While this could turn out to be a short-term problem related to various supply disruptions from COVID-19, there are a number of factors that textbook economics suggest make the country vulnerable to higher inflation. The Federal Reserve has kept interest rates at near zero and injected an unprecedented amount of money into the economy. And the federal government is spending trillions of dollars that are unnecessary to revive the economy.

When Biden took office, debt had already eclipsed the annual gross domestic product for the first time since World War II, following a $4.1 trillion spending binge by Washington to prop up the locked-down economy. Then, Biden decided to spend another $1.9 trillion — an amount that far exceeded the output gap and that included hundreds of billions of dollars in aid to states that have plenty of money.

With vaccines allowing people to resume their pre-pandemic activities (many of whom were able to accumulate savings during the lockdowns), there will naturally be a surge in demand for goods and services with or without government spending. Yet on top of the $6 trillion the government already approved, Biden is pushing Congress to add another $4 trillion in new spending.
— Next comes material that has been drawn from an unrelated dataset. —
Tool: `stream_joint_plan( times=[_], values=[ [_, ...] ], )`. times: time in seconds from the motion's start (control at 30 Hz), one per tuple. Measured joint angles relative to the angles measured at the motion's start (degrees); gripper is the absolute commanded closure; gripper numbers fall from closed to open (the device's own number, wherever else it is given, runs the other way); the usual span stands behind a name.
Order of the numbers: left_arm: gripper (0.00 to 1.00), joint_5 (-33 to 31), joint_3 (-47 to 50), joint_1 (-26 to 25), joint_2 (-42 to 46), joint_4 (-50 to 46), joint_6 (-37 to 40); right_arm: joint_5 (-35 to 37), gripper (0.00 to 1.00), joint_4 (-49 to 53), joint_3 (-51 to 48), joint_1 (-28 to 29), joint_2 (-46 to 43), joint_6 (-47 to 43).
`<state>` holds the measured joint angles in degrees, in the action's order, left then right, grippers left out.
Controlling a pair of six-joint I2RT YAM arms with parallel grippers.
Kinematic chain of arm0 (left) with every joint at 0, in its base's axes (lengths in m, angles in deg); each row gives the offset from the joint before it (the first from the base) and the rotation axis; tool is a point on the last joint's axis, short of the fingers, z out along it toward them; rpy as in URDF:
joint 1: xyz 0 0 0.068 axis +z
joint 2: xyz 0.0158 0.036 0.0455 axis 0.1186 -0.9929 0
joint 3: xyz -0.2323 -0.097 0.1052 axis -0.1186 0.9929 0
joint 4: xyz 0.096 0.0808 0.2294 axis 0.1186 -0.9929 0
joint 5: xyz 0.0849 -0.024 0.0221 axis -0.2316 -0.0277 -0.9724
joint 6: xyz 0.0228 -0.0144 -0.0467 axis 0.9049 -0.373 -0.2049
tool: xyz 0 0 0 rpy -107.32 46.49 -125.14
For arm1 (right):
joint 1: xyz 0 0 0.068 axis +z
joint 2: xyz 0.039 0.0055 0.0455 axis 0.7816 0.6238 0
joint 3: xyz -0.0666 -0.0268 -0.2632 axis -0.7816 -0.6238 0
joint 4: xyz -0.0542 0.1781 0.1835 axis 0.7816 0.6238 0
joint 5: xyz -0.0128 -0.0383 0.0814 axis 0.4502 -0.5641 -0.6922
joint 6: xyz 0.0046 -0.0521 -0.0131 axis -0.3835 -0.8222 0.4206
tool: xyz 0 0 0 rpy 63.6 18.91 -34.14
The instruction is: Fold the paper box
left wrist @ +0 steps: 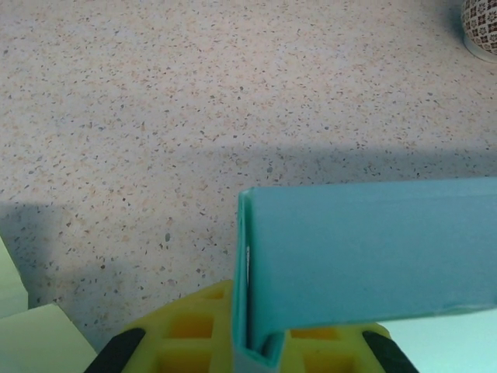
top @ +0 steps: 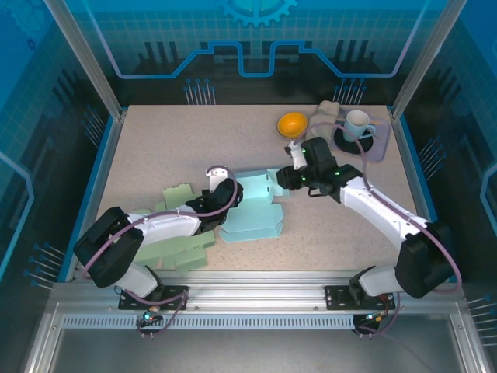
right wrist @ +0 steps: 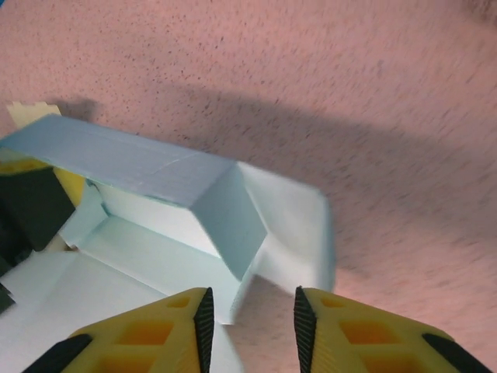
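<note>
The paper box is positioned mid-way across the table. One upright wall is pinched in the left gripper. The right gripper is parted narrowly beside a flap, nothing gripped.

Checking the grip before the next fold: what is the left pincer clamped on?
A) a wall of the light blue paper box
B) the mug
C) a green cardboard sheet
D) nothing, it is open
A: in the left wrist view the left pincer is shut on an upright panel of the light blue paper box, which rises from between its yellow pads.
</note>
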<state>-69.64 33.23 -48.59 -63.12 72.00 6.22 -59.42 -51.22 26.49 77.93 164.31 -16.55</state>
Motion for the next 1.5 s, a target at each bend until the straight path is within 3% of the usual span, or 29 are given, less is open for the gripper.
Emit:
stream_joint_plan(
  times=[0.33,0.57,1.03,1.5],
  values=[
    [1.0,1.0,2.9,0.0,2.8,7.1,6.5,-11.4,0.54,2.0,-4.6,-10.8,-2.2,-37.7],
    [1.0,4.0,6.4,0.0,5.6,10.6,8.8,-17.4,0.52,2.5,-7.8,-13.1,-1.7,-51.0],
    [1.0,6.5,6.6,0.0,7.5,12.1,9.0,-27.6,0.52,1.4,-7.5,-11.0,1.8,-52.2],
    [1.0,6.4,6.6,0.4,7.5,11.8,8.9,-26.0,0.52,-1.6,-6.7,-6.8,3.7,-46.2]
  ],
)
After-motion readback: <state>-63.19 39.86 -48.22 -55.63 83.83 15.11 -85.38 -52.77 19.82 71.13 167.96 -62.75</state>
Asking your party to take the plunge on trillions of dollars of tax increase (or, trillions of dollars of more deficit spending during a time when inflation indicators are rising) is a tall order, even before getting into the complications of passing everything through the parliamentary maneuver known as reconciliation. And yet, without passing these bills, Biden goes from a transformational president to somebody who got one big spending bill passed early in his presidency and accomplished nothing else.

It’s still early, but this week demonstrated that there’s more to a successful presidency than simply slapping on a mask and avoiding late-night tweeting.